Assignment :: Once you have located the line containing "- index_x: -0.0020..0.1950" in the material below, return it exactly along with each line after it through the line containing "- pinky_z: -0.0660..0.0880".

Collected data Start Marker

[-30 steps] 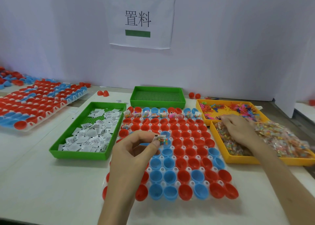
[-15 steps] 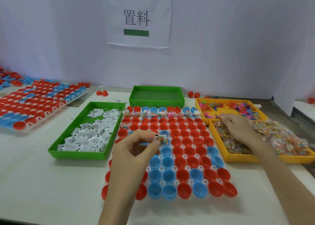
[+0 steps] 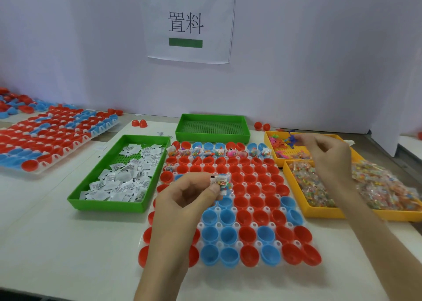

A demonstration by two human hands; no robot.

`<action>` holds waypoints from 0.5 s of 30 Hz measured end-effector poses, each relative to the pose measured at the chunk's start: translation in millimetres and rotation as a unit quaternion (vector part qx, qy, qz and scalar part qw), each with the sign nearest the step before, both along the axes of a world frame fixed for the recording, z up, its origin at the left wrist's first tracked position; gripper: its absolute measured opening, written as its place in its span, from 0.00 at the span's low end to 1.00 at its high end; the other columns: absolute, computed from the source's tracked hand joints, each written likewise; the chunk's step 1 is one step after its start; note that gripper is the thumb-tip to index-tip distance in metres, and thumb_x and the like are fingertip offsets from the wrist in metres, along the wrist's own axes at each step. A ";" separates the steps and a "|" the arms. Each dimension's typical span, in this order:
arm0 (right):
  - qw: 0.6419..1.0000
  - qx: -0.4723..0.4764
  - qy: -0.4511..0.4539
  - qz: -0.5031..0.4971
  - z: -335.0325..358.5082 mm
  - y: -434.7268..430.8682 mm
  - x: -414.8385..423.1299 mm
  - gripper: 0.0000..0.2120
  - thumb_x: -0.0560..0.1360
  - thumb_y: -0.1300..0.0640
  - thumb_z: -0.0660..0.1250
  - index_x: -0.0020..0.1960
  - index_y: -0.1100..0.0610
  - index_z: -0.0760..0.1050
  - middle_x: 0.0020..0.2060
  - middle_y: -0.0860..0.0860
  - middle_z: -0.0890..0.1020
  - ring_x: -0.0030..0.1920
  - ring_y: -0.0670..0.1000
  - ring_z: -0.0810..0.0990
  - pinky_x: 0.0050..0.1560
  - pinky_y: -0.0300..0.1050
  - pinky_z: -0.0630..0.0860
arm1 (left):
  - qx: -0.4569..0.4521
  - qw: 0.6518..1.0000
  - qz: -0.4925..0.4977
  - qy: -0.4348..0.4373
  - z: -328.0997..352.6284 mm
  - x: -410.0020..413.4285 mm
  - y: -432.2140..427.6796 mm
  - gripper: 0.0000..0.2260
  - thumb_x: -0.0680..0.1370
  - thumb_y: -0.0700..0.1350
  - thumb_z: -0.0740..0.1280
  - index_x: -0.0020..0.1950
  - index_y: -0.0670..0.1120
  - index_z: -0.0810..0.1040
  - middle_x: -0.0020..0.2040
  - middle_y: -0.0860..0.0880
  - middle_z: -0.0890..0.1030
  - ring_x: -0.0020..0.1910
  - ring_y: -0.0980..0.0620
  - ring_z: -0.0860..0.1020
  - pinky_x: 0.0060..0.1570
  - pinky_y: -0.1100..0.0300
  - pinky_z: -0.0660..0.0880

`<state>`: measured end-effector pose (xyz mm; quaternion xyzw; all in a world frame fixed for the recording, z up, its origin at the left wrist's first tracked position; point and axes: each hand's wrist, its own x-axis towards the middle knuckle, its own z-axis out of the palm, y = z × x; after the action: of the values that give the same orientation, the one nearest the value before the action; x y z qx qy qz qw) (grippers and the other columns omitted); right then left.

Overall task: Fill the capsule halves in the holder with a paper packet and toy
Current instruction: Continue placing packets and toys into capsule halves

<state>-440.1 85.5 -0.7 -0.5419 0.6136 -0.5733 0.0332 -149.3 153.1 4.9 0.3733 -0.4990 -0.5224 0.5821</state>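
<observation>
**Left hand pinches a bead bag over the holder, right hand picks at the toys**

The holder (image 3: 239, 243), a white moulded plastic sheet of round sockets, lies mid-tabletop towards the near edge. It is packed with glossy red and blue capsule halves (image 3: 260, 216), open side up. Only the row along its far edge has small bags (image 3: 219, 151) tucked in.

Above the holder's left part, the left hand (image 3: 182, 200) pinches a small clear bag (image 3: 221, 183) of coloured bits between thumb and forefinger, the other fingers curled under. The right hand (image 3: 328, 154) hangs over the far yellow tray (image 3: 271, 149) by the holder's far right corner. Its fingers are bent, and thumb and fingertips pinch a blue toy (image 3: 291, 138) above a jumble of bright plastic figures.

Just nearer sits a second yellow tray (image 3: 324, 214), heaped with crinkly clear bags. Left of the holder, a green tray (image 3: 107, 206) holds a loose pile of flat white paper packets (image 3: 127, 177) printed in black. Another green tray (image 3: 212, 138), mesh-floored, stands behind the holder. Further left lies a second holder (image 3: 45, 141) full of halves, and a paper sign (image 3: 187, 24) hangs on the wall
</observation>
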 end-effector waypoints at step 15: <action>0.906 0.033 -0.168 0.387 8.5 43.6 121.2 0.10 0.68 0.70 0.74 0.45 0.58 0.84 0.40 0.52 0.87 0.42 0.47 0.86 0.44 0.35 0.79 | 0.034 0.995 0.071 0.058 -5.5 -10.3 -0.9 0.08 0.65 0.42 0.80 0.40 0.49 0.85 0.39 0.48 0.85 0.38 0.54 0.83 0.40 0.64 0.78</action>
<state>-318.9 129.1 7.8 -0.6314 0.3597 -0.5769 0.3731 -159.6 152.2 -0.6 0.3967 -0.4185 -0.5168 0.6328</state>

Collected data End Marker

Solution below ::
  - index_x: -0.0020..0.1950
  - index_y: -0.0670..0.1120
  - index_z: -0.0810..0.1040
  - middle_x: -0.0020..0.2040
  - middle_y: -0.0860..0.0880
  - middle_z: -0.0890..0.1030
  - ring_x: -0.0020..0.1910
  - ring_y: -0.0980..0.0620
  - ring_z: -0.0860..0.1020
  - pinky_x: 0.0060..0.1570
  - pinky_y: -0.1100..0.0300
  - pinky_z: -0.0660..0.0880

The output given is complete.